Posted on:2002-09-03Degree:Ph.DType:Dissertation
University:University of Notre DameCandidate:Robertson, Mark AllenFull Text:PDF
GTID:1468390011492433Subject:Engineering
Abstract/Summary:
Digital images and digital video are inherently imperfect. For a scene to be converted to a digital image, it must be discretized in two spatial dimensions and discretized in value; i.e., the image must have finite resolution in width and height, and its pixel values must have a finite number of levels. Dynamic scenes must be discretized in time prior to conversion to digital video. Thus, there is uncertainty in four dimensions: width, height, time, and value.

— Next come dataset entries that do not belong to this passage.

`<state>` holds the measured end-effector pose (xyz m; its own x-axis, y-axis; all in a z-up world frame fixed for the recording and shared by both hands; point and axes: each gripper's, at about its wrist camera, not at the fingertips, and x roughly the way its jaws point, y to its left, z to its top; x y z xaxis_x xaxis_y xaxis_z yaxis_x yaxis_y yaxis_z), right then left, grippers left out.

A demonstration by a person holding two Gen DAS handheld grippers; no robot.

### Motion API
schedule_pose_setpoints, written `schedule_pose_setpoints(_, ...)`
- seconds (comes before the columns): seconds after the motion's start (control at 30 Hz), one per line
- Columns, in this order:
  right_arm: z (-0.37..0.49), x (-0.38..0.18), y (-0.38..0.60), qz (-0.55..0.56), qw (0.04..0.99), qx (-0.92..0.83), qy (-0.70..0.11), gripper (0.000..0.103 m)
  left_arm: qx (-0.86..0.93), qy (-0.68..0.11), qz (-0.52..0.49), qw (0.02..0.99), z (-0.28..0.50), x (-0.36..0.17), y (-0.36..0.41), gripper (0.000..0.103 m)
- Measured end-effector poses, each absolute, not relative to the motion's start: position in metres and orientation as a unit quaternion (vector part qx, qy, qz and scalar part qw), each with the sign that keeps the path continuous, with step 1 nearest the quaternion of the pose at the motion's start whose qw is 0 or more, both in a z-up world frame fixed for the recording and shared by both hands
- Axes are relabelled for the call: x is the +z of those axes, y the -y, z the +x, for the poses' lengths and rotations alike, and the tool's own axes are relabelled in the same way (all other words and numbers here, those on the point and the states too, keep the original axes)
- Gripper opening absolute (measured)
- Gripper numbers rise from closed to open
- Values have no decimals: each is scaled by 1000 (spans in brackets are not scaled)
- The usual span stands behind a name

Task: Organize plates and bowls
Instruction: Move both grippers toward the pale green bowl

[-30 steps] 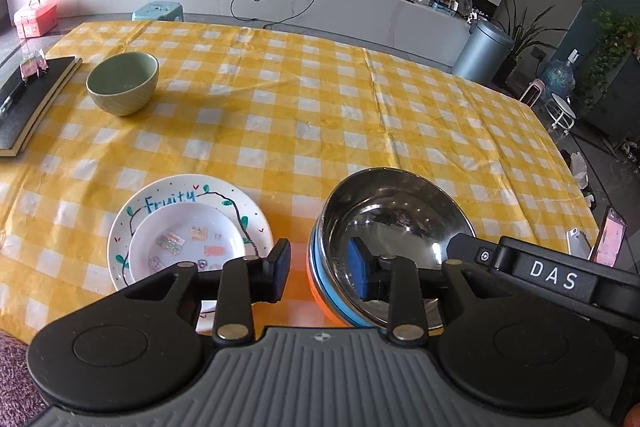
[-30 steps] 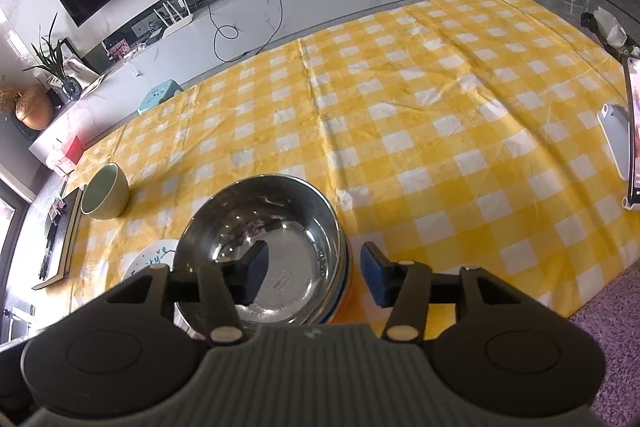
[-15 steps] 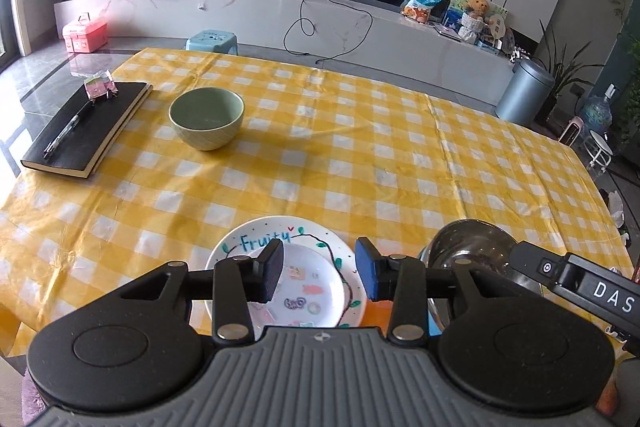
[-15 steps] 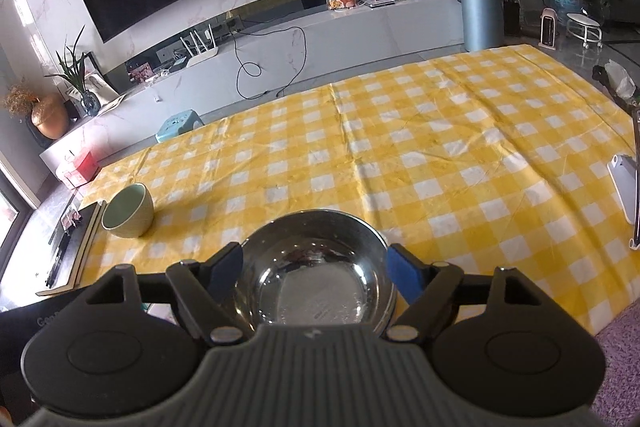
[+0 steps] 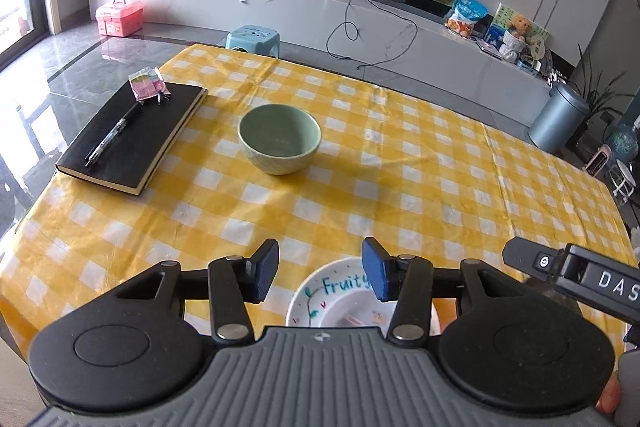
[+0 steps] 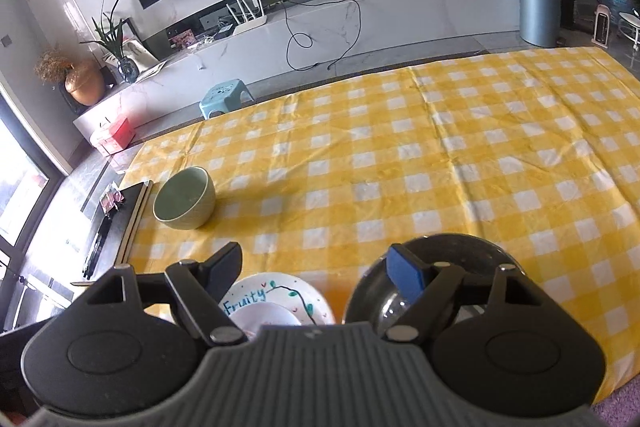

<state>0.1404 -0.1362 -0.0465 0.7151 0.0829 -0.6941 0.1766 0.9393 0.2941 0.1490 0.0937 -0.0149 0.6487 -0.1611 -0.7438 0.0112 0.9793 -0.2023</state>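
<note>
A pale green bowl (image 5: 280, 139) stands alone mid-table, also seen in the right wrist view as the green bowl (image 6: 184, 199). At the near edge lies the white "Fruity" plate (image 5: 332, 291) with a smaller white plate (image 6: 260, 313) on it. Right of it sits a steel bowl (image 6: 460, 251), with an orange edge (image 6: 338, 301) showing beside it. My left gripper (image 5: 320, 267) hovers over the plate's far rim, jaws opening, nothing between them. My right gripper (image 6: 316, 265) hangs wide open between the plate and the steel bowl, holding nothing.
A black notebook (image 5: 132, 139) with a pen and a pink packet (image 5: 148, 87) lies at the table's left end. The yellow checked cloth (image 5: 400, 187) covers the table. Beyond it stand a blue stool (image 5: 252, 37) and a grey bin (image 5: 556, 119).
Both grippers have drawn back from the steel bowl and swung left, so the green bowl sits nearer the middle of both views. Both pairs of jaws have spread wider.
</note>
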Motion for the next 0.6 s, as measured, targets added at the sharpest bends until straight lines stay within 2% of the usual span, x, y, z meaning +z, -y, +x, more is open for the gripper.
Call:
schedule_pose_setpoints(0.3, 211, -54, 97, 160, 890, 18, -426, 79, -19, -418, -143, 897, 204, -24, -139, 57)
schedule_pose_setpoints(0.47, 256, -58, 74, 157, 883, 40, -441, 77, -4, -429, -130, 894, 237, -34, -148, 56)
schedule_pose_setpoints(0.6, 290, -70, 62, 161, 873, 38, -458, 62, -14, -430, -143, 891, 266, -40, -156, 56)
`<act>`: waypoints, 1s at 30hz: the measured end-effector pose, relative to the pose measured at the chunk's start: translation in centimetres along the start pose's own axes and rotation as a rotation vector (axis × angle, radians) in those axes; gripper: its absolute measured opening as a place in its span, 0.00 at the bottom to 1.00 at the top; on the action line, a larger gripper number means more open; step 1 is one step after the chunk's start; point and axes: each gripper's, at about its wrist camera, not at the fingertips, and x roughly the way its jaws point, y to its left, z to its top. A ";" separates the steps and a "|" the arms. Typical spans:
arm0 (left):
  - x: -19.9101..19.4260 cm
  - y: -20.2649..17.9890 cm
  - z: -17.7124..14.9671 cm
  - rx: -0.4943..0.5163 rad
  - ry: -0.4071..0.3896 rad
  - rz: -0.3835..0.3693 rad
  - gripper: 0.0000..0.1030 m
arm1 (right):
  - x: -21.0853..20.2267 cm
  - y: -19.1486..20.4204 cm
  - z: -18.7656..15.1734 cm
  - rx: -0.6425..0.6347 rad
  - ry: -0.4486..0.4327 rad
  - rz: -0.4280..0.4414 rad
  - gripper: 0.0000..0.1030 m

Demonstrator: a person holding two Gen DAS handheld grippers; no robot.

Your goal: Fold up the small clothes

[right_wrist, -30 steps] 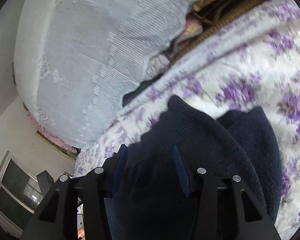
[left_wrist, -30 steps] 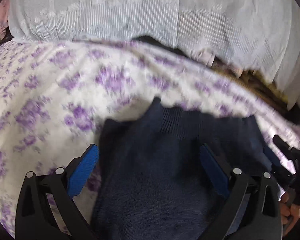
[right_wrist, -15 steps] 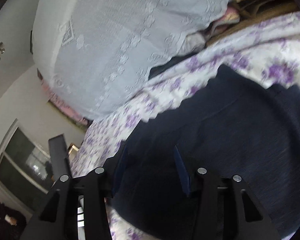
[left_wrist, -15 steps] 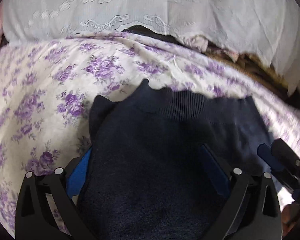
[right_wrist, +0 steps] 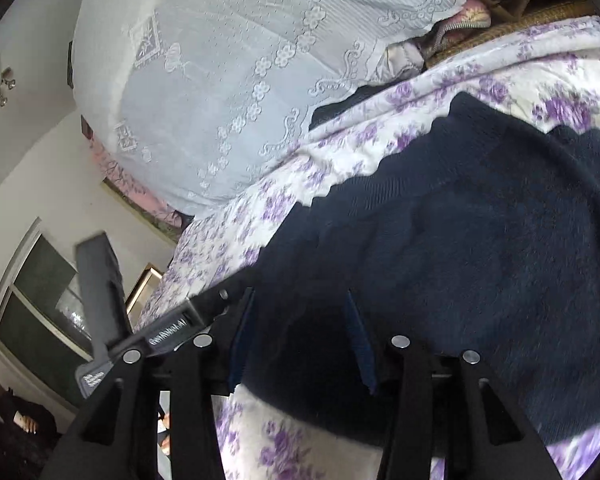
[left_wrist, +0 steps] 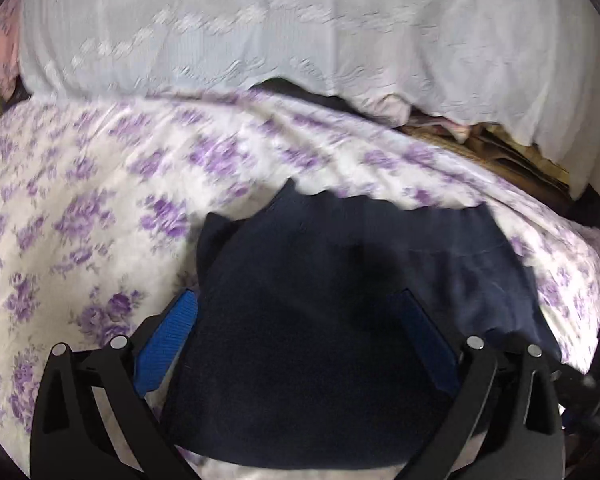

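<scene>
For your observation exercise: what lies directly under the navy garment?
The navy garment lies on a sheet with purple flowers, which shows all round its edges. Whatever is beneath its middle is covered, so another layer there cannot be ruled out.

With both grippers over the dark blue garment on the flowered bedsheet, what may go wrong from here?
1. The navy knit garment bunches between the left gripper fingers, so a fold may come out crooked.
2. The right gripper may also pinch the loose floral sheet underneath.
3. The two grippers work close together and may collide.
</scene>
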 end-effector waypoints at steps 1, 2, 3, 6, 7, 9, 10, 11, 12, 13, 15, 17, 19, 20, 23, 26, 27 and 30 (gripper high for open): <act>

Furthermore, lossy compression is often employed to reduce the amount of storage or bandwidth that images and video consume, which leads to further loss of information and the introduction of artifacts. This dissertation discusses methods of recovering information lost due to quantization and compression. In particular, a method of regaining information lost due to limitations of a camera's dynamic range is proposed, which shows how to alleviate the bit-depth limitations of typical cameras. A spatial-domain noise model is derived to describe the quantization error introduced by compression, and is used in probabilistic formulations that address the spatial and temporal limitations of compressed images and video, in particular spatial resolution, temporal resolution, and spatial compression artifacts. The underlying focus of the work is the recovery of high-quality image and video data from observations that are limited in quality by the capture process itself, limited in quality due to compression, or limited by both.